The findings held true even after adjusting factors like age and other health problems.

Not helpful in countering osteoarthritis
The findings reveal that statins weren’t effective against osteoarthritis, the most common form of rheumatoid arthritis, caused not by an impaired immune system but by wear and tear of the cartilage.

"There was only a small short-term decrease in risk ratio in patients taking statins and the development of osteoarthritis," researchers said.

Reasons for linkup
How statins help lessen the risk of developing rheumatoid arthritis is not clear. But researchers believe the anti-inflammatory properties of statins help counter rheumatoid arthritis.

But more research is required in this regard, the researchers averred.

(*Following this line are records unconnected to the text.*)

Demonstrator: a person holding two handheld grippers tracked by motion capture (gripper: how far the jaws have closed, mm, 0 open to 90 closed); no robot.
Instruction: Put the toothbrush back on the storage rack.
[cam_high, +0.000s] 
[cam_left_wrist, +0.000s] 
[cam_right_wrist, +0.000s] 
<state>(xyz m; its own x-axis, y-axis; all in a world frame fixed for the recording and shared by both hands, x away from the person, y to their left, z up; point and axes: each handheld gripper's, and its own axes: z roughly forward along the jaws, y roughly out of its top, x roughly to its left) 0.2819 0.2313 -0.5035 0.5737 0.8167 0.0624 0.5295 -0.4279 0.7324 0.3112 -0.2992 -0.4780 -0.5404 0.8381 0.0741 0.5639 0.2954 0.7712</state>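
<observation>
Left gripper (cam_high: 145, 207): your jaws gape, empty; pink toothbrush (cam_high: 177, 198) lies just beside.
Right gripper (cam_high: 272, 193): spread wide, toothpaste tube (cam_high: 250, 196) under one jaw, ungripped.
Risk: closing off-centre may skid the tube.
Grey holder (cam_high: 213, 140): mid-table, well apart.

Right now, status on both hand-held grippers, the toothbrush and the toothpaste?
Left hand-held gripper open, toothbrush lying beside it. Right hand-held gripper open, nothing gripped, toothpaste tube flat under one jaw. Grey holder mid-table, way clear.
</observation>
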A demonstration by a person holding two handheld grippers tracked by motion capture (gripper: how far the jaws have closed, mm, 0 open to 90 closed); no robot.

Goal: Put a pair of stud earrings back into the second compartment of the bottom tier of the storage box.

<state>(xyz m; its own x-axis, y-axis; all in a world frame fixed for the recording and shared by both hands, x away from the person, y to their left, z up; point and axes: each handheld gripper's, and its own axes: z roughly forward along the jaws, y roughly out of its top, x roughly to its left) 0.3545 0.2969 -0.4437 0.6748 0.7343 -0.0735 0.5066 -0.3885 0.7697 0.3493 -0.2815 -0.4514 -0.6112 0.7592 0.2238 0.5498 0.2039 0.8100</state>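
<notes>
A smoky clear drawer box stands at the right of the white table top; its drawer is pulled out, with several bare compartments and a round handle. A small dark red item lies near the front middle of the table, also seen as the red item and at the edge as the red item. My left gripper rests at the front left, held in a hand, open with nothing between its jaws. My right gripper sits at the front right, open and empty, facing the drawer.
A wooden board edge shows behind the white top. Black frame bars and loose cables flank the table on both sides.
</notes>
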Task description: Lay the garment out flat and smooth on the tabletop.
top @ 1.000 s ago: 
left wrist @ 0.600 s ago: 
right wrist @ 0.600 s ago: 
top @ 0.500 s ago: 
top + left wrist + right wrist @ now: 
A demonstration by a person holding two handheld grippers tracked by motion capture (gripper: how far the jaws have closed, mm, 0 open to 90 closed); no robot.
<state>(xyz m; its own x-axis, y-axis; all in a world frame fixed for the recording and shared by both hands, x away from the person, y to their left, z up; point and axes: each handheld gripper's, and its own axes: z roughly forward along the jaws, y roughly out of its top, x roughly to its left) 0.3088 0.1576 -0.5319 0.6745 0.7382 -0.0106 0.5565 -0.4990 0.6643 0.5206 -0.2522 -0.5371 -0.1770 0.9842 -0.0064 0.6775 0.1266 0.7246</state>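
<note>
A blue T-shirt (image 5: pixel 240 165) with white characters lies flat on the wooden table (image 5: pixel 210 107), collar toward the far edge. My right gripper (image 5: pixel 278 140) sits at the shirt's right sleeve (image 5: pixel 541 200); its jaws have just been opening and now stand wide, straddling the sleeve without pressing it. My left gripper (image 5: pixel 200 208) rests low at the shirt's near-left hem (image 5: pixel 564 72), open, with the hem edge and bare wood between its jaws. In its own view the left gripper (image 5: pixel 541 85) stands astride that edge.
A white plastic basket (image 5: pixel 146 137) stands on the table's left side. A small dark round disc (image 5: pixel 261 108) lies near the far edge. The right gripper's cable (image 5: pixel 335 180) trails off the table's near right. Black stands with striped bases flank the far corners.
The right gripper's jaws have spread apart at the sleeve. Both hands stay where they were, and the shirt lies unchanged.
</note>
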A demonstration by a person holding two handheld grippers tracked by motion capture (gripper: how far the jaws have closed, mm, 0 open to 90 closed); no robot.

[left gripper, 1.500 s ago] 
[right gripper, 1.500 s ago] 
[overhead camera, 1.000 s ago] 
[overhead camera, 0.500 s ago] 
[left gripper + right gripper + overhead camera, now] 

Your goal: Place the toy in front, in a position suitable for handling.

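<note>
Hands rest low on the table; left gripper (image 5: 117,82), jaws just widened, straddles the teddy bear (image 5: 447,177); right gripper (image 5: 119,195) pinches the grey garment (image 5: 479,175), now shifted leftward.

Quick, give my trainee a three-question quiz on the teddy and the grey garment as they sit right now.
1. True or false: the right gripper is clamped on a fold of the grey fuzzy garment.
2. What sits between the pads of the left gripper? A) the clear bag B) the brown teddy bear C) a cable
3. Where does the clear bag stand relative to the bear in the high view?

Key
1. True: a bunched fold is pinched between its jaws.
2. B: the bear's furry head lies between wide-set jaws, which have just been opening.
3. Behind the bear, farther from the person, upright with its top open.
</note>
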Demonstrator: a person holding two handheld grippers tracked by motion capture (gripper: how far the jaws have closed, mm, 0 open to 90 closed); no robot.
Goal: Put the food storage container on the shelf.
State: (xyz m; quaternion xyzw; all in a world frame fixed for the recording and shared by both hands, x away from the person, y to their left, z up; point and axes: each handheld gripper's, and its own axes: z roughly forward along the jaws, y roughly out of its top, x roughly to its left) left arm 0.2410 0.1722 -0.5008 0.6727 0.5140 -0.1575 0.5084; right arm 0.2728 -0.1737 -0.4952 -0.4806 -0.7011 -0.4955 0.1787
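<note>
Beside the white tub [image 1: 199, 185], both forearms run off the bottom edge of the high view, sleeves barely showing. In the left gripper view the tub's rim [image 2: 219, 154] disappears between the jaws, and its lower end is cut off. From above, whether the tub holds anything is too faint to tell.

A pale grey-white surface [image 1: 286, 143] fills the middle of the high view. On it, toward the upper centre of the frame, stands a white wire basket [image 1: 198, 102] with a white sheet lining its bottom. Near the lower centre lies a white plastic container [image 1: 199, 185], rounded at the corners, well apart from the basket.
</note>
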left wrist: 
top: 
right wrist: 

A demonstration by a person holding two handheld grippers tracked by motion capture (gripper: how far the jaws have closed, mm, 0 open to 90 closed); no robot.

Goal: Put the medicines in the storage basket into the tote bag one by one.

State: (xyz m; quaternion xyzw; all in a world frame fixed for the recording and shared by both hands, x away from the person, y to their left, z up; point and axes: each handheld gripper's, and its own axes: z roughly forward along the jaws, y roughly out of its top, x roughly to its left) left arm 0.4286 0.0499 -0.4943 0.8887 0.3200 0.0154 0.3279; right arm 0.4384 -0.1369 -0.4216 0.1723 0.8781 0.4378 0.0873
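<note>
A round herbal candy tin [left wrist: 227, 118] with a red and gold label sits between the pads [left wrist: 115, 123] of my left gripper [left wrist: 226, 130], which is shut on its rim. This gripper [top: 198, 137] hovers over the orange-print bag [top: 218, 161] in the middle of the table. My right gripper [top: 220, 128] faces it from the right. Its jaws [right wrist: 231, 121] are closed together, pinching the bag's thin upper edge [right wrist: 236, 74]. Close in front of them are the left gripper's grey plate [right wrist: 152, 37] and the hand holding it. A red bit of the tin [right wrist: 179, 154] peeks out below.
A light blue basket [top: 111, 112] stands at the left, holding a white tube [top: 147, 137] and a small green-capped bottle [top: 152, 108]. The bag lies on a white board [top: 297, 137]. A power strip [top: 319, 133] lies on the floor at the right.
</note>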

"Larger, systematic, controlled, prospective studies with high efficacy statins, particularly in younger adults who are at increased risk of rheumatoid arthritis, are needed to confirm these findings and to clarify the exact nature of the biological relationship between adherence to statin therapy and the incidence of rheumatoid arthritis," authors wrote in the week’s issue of the journal 'Public Library of Science Medicine.'

In further trials, the drugs found a potent use in preventing or delaying the onset of rheumatoid arthritis, an inflammatory disorder that causes stiffness, pain, and swelling in joints.

No known cure for arthritis is available yet. Existing treatments are known to trigger heart attacks and strokes.